La MONUSCO a condamné avec force les attaques particulièrement violentes menées par les Forces démocratiques alliées (ADF) entre le 13 et le 19 novembre 2025 dans plusieurs localités du territoire de Lubero, au Nord-Kivu.
Selon des sources onusiennes, ces offensives ont ciblé des villages isolés, faisant plusieurs morts parmi les civils et provoquant de nouveaux déplacements de population dans une zone déjà marquée par une instabilité chronique.

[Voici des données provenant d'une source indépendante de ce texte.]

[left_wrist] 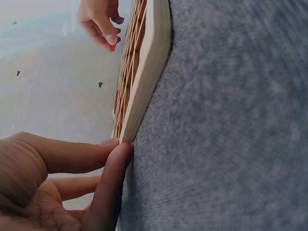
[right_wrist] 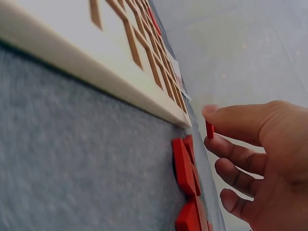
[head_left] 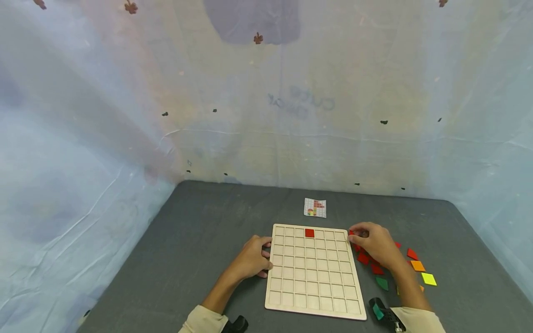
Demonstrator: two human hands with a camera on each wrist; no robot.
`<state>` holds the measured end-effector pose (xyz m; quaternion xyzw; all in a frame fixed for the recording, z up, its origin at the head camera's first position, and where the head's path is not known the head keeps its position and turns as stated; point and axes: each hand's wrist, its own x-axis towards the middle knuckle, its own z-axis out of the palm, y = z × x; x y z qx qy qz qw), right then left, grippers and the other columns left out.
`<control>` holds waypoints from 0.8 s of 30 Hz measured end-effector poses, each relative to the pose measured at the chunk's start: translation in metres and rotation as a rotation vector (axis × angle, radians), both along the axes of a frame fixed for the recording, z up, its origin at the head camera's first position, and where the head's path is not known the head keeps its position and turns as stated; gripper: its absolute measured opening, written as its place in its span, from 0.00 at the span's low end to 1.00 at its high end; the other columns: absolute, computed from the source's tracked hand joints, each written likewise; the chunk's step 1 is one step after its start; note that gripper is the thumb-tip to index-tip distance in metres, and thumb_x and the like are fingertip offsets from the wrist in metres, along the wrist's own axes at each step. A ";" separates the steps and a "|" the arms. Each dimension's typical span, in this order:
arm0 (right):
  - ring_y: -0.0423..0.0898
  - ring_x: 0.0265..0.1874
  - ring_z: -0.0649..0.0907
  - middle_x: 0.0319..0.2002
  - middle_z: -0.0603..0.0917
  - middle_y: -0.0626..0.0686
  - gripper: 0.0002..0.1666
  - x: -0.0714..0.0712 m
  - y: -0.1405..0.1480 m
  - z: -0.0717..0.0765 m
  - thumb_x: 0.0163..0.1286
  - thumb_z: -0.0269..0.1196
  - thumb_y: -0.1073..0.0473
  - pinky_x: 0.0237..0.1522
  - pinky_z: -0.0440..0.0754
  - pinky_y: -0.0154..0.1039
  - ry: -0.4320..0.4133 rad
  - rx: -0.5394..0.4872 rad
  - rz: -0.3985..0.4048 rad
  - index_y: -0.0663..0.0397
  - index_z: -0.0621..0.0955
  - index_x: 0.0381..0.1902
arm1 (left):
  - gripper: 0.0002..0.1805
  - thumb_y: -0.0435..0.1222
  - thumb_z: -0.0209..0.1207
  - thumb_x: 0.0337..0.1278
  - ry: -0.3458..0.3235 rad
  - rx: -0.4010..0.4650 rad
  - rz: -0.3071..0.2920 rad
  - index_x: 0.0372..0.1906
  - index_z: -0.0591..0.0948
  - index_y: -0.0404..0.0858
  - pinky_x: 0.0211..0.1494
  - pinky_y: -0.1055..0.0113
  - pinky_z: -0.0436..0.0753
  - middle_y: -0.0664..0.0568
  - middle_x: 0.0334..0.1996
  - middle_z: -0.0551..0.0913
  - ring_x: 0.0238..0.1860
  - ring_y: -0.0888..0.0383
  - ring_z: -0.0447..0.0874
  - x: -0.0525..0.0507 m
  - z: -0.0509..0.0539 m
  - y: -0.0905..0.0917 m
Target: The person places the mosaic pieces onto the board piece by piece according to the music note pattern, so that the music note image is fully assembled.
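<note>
A pale wooden grid board point(head_left: 313, 273) lies flat on the dark table. One red square tile point(head_left: 309, 233) sits in a cell of its top row. At the board's left edge is my left hand point(head_left: 251, 260), and the left wrist view shows thumb and finger pinching the rim. My right hand point(head_left: 378, 243) is just off the upper right corner, holding a small red tile point(right_wrist: 210, 129) between thumb and index finger. Its other fingers are loosely bent. Below that hand, several red tiles point(right_wrist: 185, 166) lie beside the board; the held tile's full shape is hidden.
Behind the board lies a small printed card point(head_left: 315, 208) with a coloured grid pattern. To the right are a green quarter-round piece point(head_left: 381, 283), an orange tile point(head_left: 418, 266) and a yellow tile point(head_left: 429, 279). The right forearm covers some pieces. A pale sheet point(head_left: 316, 152) hangs behind the table.
</note>
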<state>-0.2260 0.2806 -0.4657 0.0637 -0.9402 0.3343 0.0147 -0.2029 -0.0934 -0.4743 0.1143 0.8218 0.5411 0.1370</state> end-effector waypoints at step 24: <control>0.44 0.34 0.78 0.37 0.84 0.49 0.12 -0.010 -0.044 0.007 0.70 0.73 0.57 0.34 0.78 0.40 0.041 0.021 0.121 0.57 0.90 0.48 | 0.42 0.15 0.67 0.48 0.006 0.003 0.002 0.74 0.71 0.24 0.25 0.61 0.91 0.39 0.54 0.74 0.45 0.49 0.77 0.002 0.001 0.000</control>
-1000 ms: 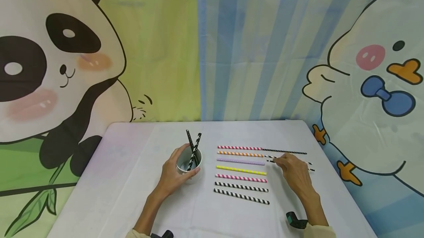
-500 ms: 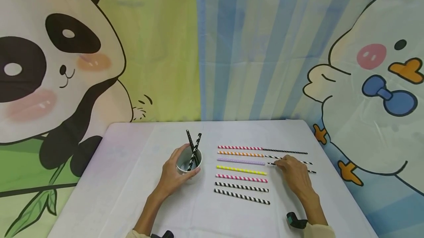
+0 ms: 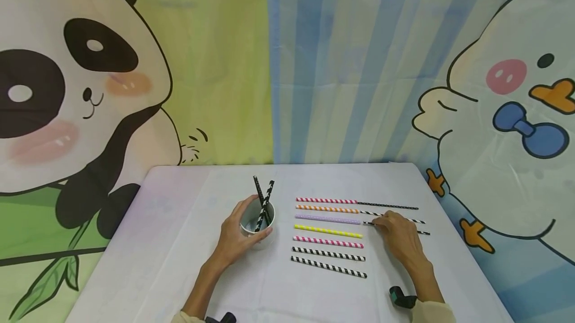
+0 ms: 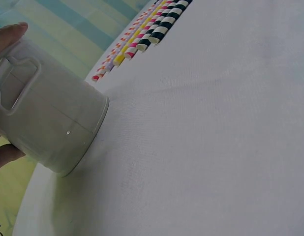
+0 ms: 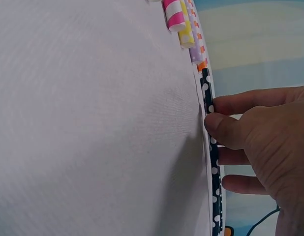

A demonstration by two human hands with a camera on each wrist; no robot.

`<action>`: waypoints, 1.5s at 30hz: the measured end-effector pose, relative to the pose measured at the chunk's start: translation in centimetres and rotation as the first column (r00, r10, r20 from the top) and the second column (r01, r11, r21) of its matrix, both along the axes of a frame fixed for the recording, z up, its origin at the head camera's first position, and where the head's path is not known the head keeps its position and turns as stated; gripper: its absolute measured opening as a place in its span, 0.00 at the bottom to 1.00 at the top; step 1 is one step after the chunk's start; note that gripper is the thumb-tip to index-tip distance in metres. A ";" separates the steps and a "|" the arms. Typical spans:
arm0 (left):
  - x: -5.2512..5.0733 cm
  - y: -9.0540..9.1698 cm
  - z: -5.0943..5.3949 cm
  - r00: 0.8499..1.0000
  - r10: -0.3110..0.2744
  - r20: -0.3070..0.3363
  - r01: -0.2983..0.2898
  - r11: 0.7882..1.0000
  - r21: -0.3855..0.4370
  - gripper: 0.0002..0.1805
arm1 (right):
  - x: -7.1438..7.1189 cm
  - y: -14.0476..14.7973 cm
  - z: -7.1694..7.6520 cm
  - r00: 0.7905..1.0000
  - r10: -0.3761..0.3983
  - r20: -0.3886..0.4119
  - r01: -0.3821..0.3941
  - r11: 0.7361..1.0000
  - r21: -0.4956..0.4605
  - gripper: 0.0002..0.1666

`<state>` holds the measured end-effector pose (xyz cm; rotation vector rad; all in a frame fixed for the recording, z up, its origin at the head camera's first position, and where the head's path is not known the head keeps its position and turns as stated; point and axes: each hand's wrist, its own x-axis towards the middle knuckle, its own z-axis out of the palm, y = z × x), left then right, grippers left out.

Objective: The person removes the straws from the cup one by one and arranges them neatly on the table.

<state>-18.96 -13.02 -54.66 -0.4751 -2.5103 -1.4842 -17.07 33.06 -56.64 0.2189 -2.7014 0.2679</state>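
The left hand [image 3: 231, 238] holds the cup [image 4: 58, 115] and the right hand [image 3: 399, 237] pinches a spotty black straw [image 5: 214, 169], which could knock the purple straw [image 3: 327, 219] crooked if pushed too far.

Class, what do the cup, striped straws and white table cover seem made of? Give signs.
Cup: smooth, perhaps plastic or glass; small glint, see-through look. Striped straws: matte, probably paper; stripes lack bright glints. White table cover: matte, apparently fabric; fine wrinkles.

Left hand [image 3: 233, 235] curved wide; right hand [image 3: 399, 235] pinching.
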 end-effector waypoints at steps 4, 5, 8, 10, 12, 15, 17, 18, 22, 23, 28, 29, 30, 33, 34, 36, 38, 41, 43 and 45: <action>0.0 0.0 -0.1 1.000 0.005 -0.004 -0.005 1.000 -0.012 0.51 | -0.2 0.1 -0.2 1.000 0.002 0.001 -0.002 1.000 0.010 0.09; 0.0 0.0 -0.1 1.000 0.005 -0.003 -0.005 1.000 -0.013 0.51 | -0.2 0.2 -0.2 1.000 0.005 0.000 -0.005 1.000 0.009 0.09; 0.0 0.1 0.0 1.000 0.006 0.001 -0.006 1.000 -0.009 0.51 | -0.4 0.2 -0.2 1.000 0.009 0.006 -0.009 1.000 0.010 0.09; 0.0 0.1 0.0 1.000 0.003 0.001 -0.003 1.000 -0.002 0.51 | -0.4 0.2 -0.2 1.000 0.011 0.015 -0.011 1.000 0.002 0.09; 0.0 0.0 0.0 1.000 0.002 0.000 -0.002 1.000 0.003 0.51 | -0.5 0.2 -0.2 1.000 0.012 0.023 -0.012 1.000 0.001 0.10; 0.0 0.0 -0.1 1.000 0.003 -0.001 -0.002 1.000 0.003 0.50 | -0.6 0.3 -0.2 0.999 0.016 0.030 -0.016 1.000 -0.002 0.10; 0.0 0.0 -0.1 1.000 0.003 -0.002 -0.003 1.000 0.002 0.50 | -0.7 0.3 -0.2 0.999 0.022 0.028 -0.021 1.000 -0.004 0.10; 0.0 0.0 -0.1 1.000 0.004 -0.002 -0.004 1.000 0.002 0.50 | -0.7 0.3 -0.2 0.999 0.023 0.026 -0.023 1.000 -0.003 0.10; 0.0 0.0 0.0 1.000 0.005 -0.002 -0.005 1.000 0.001 0.51 | -0.8 0.4 -0.1 0.999 0.031 0.017 -0.030 1.000 -0.005 0.10; 0.0 0.0 0.0 1.000 0.006 -0.003 -0.006 1.000 0.000 0.51 | -0.8 0.4 -0.1 0.999 0.031 0.017 -0.030 1.000 -0.007 0.10; 0.0 0.0 0.0 1.000 0.009 -0.007 -0.009 1.000 -0.009 0.51 | -0.7 0.5 -0.1 0.999 0.026 0.021 -0.026 1.000 -0.011 0.10; 0.0 0.0 0.0 1.000 0.009 -0.007 -0.009 1.000 -0.010 0.51 | -0.7 0.5 0.0 0.999 0.024 0.022 -0.024 1.000 -0.010 0.10; 0.0 0.0 0.0 1.000 0.009 -0.008 -0.009 1.000 -0.010 0.51 | -0.7 0.5 0.0 0.999 0.025 0.022 -0.024 1.000 -0.007 0.10; 0.0 0.0 0.0 1.000 0.007 -0.010 -0.007 1.000 -0.006 0.51 | -0.8 0.5 -0.1 0.999 0.029 0.016 -0.029 1.000 -0.007 0.10; 0.0 0.0 0.0 1.000 0.005 -0.011 -0.005 1.000 -0.004 0.51 | -0.8 0.5 -0.1 0.999 0.031 0.011 -0.031 0.999 -0.008 0.10; 0.0 0.0 0.0 1.000 0.001 -0.012 -0.001 1.000 0.002 0.51 | -0.8 0.5 -0.1 0.999 0.039 -0.003 -0.039 0.999 -0.010 0.10; 0.0 0.0 0.0 1.000 -0.002 -0.012 0.002 1.000 0.008 0.51 | -0.9 0.5 0.0 0.999 0.045 -0.016 -0.045 0.999 -0.014 0.10; 0.0 0.0 0.0 1.000 -0.004 -0.011 0.004 1.000 0.012 0.50 | -0.9 0.5 0.0 0.999 0.046 -0.016 -0.046 0.999 -0.020 0.10; 0.0 0.0 0.0 1.000 -0.004 -0.011 0.004 1.000 0.011 0.50 | -0.8 0.5 0.0 0.999 0.040 -0.003 -0.040 0.999 -0.023 0.10; 0.0 0.0 -0.1 1.000 -0.004 -0.010 0.004 1.000 0.009 0.50 | -0.8 0.4 0.0 0.999 0.031 0.017 -0.031 0.999 -0.029 0.10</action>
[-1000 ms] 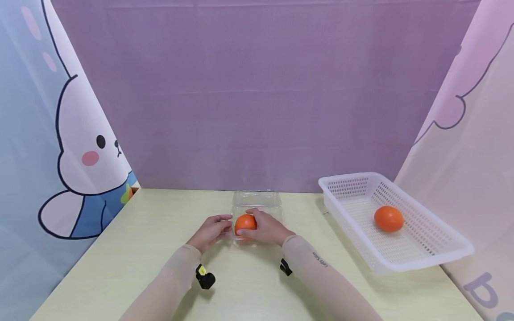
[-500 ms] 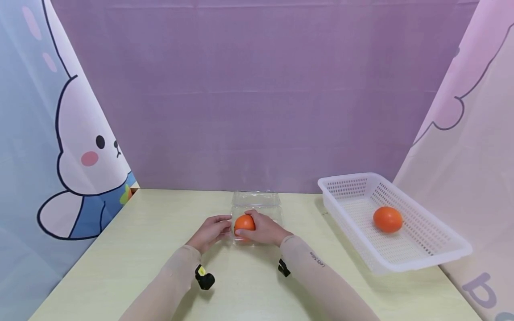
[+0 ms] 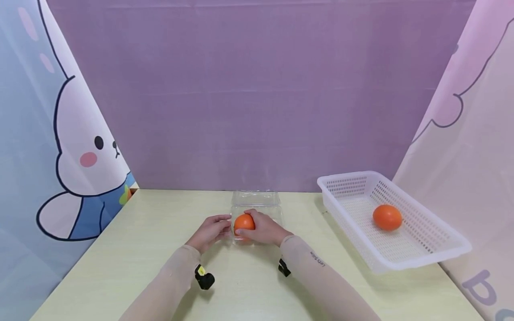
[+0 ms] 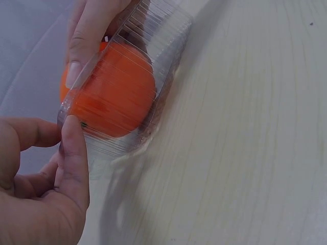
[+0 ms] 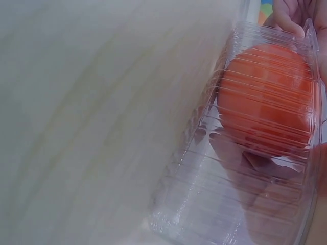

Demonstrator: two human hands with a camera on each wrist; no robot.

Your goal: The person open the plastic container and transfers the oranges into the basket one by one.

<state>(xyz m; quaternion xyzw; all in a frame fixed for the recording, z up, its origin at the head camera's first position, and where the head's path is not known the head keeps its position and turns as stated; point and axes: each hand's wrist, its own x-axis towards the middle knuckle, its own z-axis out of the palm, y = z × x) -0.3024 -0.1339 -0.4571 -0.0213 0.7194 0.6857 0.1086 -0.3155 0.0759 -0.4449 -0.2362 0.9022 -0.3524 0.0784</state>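
Observation:
In the head view a hinged clear plastic box [image 3: 263, 211] lies mid-table with its lid raised at the back. My right hand [image 3: 265, 228] grips a smooth, round orange fruit [image 3: 243, 222] inside the box's left part. Through the ribbed wall in the right wrist view, the fruit [image 5: 265, 97] appears low in the box, with right-hand fingers around it. At the box's left edge, my left hand [image 3: 210, 232] pinches the rim between thumb and finger, as the left wrist view shows [image 4: 46, 178]. A small green spot marks the fruit's side there.
A white perforated basket [image 3: 345, 225] stands at the right of the pale wooden table [image 3: 160, 232]. Another orange fruit [image 3: 387, 217] lies in it. Behind the table hangs a purple cloth [image 3: 257, 98], with printed cloths at both sides.
Hands, box and held fruit stay almost where they were. The whole head view has shifted slightly, so the basket appears a little further left.

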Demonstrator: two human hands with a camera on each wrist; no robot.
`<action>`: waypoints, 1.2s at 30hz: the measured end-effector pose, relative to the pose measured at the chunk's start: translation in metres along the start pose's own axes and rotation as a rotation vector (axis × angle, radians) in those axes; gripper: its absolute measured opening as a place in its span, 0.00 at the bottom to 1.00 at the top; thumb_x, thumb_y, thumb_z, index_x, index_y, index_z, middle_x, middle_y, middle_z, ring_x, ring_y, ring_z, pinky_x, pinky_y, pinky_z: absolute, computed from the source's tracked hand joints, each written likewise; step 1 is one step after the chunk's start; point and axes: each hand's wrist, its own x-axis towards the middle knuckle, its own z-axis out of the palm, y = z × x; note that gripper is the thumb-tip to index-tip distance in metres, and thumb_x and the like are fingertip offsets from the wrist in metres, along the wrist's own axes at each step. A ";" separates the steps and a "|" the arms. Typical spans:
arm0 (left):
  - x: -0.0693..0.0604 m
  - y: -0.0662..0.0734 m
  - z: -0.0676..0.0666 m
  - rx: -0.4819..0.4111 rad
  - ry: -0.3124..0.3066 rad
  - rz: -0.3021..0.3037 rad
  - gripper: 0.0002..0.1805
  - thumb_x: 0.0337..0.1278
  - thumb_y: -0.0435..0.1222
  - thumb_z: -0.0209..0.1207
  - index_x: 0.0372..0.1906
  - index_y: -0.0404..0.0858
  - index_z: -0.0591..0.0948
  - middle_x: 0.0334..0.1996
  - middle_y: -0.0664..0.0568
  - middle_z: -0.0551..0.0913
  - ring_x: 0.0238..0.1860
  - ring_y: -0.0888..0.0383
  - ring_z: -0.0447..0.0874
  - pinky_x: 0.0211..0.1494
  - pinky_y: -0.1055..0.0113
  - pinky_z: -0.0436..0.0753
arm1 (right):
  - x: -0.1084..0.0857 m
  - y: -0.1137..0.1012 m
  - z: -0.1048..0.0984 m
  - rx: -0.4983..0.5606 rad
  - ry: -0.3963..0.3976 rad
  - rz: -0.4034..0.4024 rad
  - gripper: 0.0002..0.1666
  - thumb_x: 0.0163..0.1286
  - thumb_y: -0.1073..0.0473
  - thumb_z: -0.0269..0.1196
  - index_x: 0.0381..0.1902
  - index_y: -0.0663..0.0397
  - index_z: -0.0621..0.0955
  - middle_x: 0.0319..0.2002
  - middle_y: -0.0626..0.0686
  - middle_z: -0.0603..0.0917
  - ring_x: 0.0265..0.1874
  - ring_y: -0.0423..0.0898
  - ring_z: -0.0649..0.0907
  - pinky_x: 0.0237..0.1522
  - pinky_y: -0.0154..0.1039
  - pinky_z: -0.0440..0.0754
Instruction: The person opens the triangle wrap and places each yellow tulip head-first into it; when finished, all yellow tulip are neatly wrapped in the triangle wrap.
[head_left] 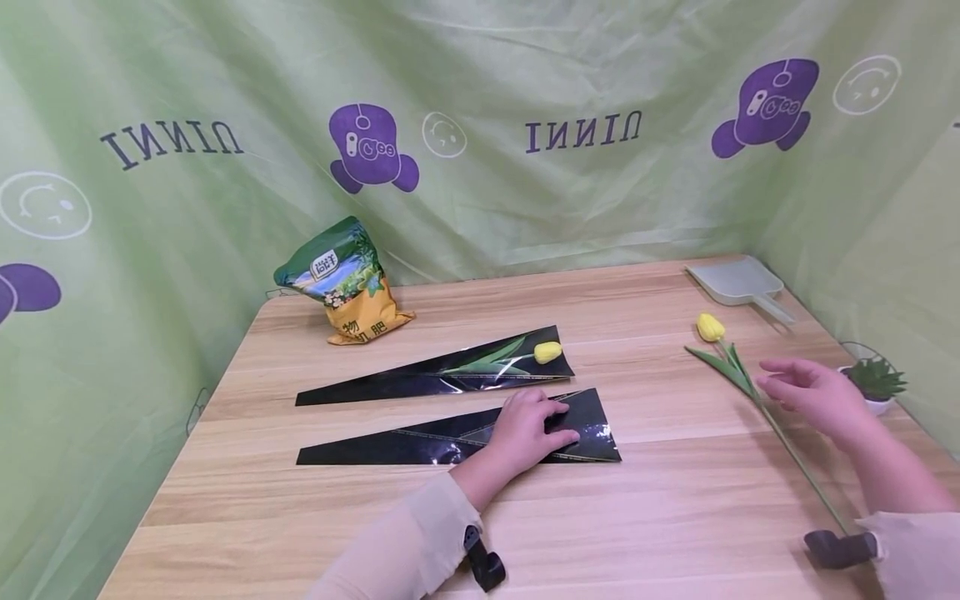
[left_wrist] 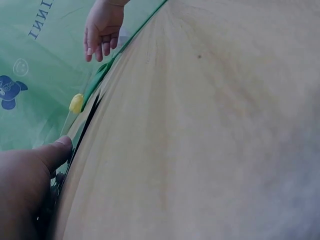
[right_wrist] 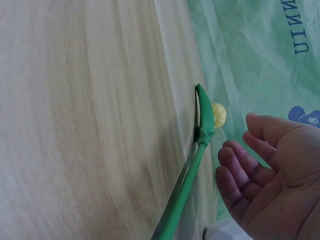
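The left hand (head_left: 525, 427) rests, fingers spread, on the near wrapper (head_left: 442, 438), likely steadying it, while the right hand (head_left: 817, 396), fingers loosely bent around nothing, hovers beside the tulip (head_left: 741, 382) on the table's (head_left: 675, 508) right side.

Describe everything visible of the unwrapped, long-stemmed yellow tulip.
The yellow tulip has a closed bloom, pointed green leaves and a slim green stem, artificial-looking. It lies unwrapped, slantwise on the light wood-grain table, bloom toward the green printed curtain. The right hand hovers beside it, apparently apart.
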 end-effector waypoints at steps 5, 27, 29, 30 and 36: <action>0.001 -0.002 0.002 0.021 0.001 0.001 0.23 0.52 0.58 0.66 0.51 0.52 0.87 0.32 0.59 0.78 0.36 0.62 0.74 0.45 0.70 0.73 | 0.002 0.007 -0.001 -0.063 -0.067 0.021 0.38 0.75 0.47 0.55 0.64 0.77 0.65 0.48 0.72 0.83 0.31 0.20 0.74 0.32 0.24 0.77; -0.001 -0.003 0.005 -0.052 0.060 0.010 0.15 0.56 0.52 0.66 0.46 0.55 0.88 0.25 0.60 0.74 0.30 0.63 0.71 0.42 0.71 0.73 | 0.010 0.008 0.011 -0.238 -0.039 -0.003 0.35 0.67 0.49 0.64 0.57 0.76 0.74 0.38 0.69 0.85 0.38 0.59 0.83 0.35 0.42 0.75; 0.000 -0.004 0.006 -0.058 0.068 0.010 0.14 0.56 0.52 0.66 0.46 0.55 0.89 0.25 0.61 0.74 0.31 0.63 0.72 0.42 0.71 0.73 | 0.010 0.008 0.011 -0.232 -0.043 0.009 0.35 0.67 0.48 0.64 0.57 0.76 0.73 0.38 0.70 0.84 0.38 0.60 0.83 0.35 0.43 0.74; 0.000 -0.004 0.006 -0.058 0.069 0.009 0.14 0.56 0.53 0.65 0.46 0.55 0.89 0.25 0.61 0.74 0.31 0.63 0.72 0.42 0.71 0.73 | 0.011 0.007 0.011 -0.230 -0.046 0.014 0.35 0.67 0.48 0.64 0.57 0.76 0.73 0.39 0.70 0.84 0.39 0.61 0.82 0.35 0.44 0.75; -0.001 -0.004 0.006 -0.049 0.086 0.026 0.14 0.56 0.52 0.65 0.45 0.55 0.89 0.26 0.60 0.76 0.31 0.63 0.73 0.41 0.71 0.73 | 0.011 0.007 0.012 -0.235 -0.052 0.021 0.36 0.67 0.48 0.64 0.58 0.76 0.73 0.39 0.70 0.84 0.39 0.61 0.83 0.36 0.46 0.76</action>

Une escalade de violence dans le couloir Lubero–Beni
Les attaques attribuées aux ADF s’inscrivent dans une tendance inquiétante de recrudescence des violences dans le nord de la province, où le groupe demeure l’un des plus actifs et imprévisibles.
Les assauts ont été caractérisés par une extrême brutalité, selon des rapports préliminaires relayés par des acteurs humanitaires présents dans la région.
La MONUSCO appelle à un sursaut sécuritaire
Dans son communiqué, la mission onusienne appelle les autorités congolaises à renforcer la protection des civils, tout en réaffirmant son engagement à appuyer les efforts des FARDC dans la traque des groupes armés responsables de violations graves des droits humains.
La mission insiste également sur la nécessité pour toutes les parties de garantir un accès humanitaire sécurisé, alors que des milliers de familles continuent de fuir les zones d’attaque.
Un contexte régional toujours explosif
Cette vague d’incidents survient alors que la situation sécuritaire dans l’Est du pays reste dominée par la présence de multiples groupes armés, exacerbée par les tensions transfrontalières et les enjeux géostratégiques dans les Grands Lacs.
Pour la communauté internationale, ces violences rappellent l’urgence de solutions durables et d’un engagement renforcé pour protéger les populations civiles.